Ok.... keeping with Groucho Marx then....

She got her looks from her father. He's a plastic surgeon.


----------



## Caveat (1 Jul 2008)

Is that your head or did your neck throw up?


----------



## Firefly (1 Jul 2008)

To someone of short stature...

I hope when you go home Snow White beats the sh*t out of you!


----------



## csirl (1 Jul 2008)

You're a very balanced person - you have a chip on each shoulder.


----------



## Yoltan (1 Jul 2008)

Margie said:


> Am I the only one who finds those last posts by seagull and csirl very offensive and not really appropriate comments on this website.
> 
> The best way to 'put-down' someone is to ignore them.
> 
> Since when did AAM become a site to find the best way to offend someone?

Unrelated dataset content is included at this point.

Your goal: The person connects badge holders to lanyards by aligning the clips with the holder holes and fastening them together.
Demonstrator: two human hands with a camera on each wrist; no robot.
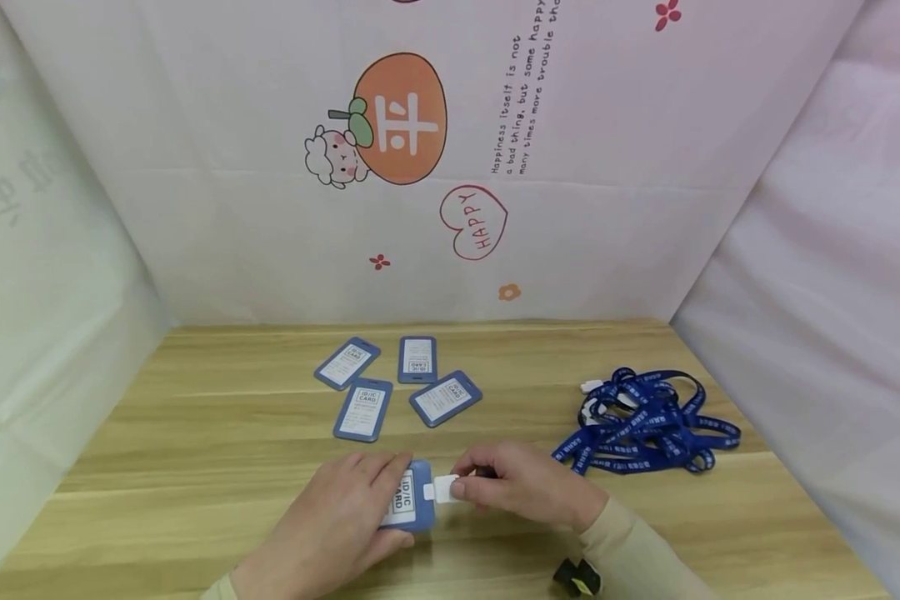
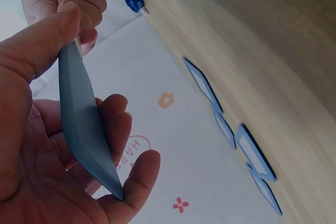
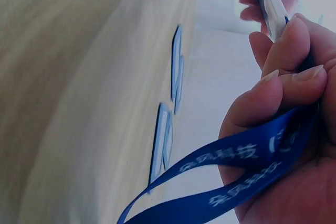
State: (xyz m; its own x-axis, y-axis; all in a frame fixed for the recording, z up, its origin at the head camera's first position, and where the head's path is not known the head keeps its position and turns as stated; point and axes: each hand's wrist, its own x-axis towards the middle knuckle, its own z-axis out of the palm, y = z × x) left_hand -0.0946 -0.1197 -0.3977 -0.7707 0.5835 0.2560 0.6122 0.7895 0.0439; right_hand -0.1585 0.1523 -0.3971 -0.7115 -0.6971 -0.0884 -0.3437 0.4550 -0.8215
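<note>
My left hand (image 1: 337,517) grips a blue ID card holder (image 1: 422,492) by its long edges, thumb on one side and fingers on the other. The holder's slotted end points right, and its card lies partly hidden under the hand. A white plastic clip (image 1: 446,489) meets that end, its narrow tab at the slot. The clip is pinched between thumb and fingers of my right hand (image 1: 525,487). From that hand trails a dark blue lanyard (image 3: 220,153) with white lettering, looped below the palm in the right wrist view.
Several more blue card holders, including one upright holder (image 1: 417,360) and one tilted holder (image 1: 446,398), lie flat behind the hands. A tangled pile of blue lanyards (image 1: 656,425) with white clips rests at right. A small black object (image 1: 577,577) sits by the right forearm.
</note>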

Boggles the mind.


 

In fairness if you're easily offended then maybe looking at a thread entitled "best put-downs" isn't such a good idea. Chances are pretty high that you'll read something you don't like. Even if some of them are a bit extreme I think they're meant as a joke.


----------



## PM1234 (1 Jul 2008)

Margie said:


> The best way to 'put-down' someone is to ignore them.



This is utter rudeness in my opinion.  The 'best' thing to do surely is discuss the problem like an adult.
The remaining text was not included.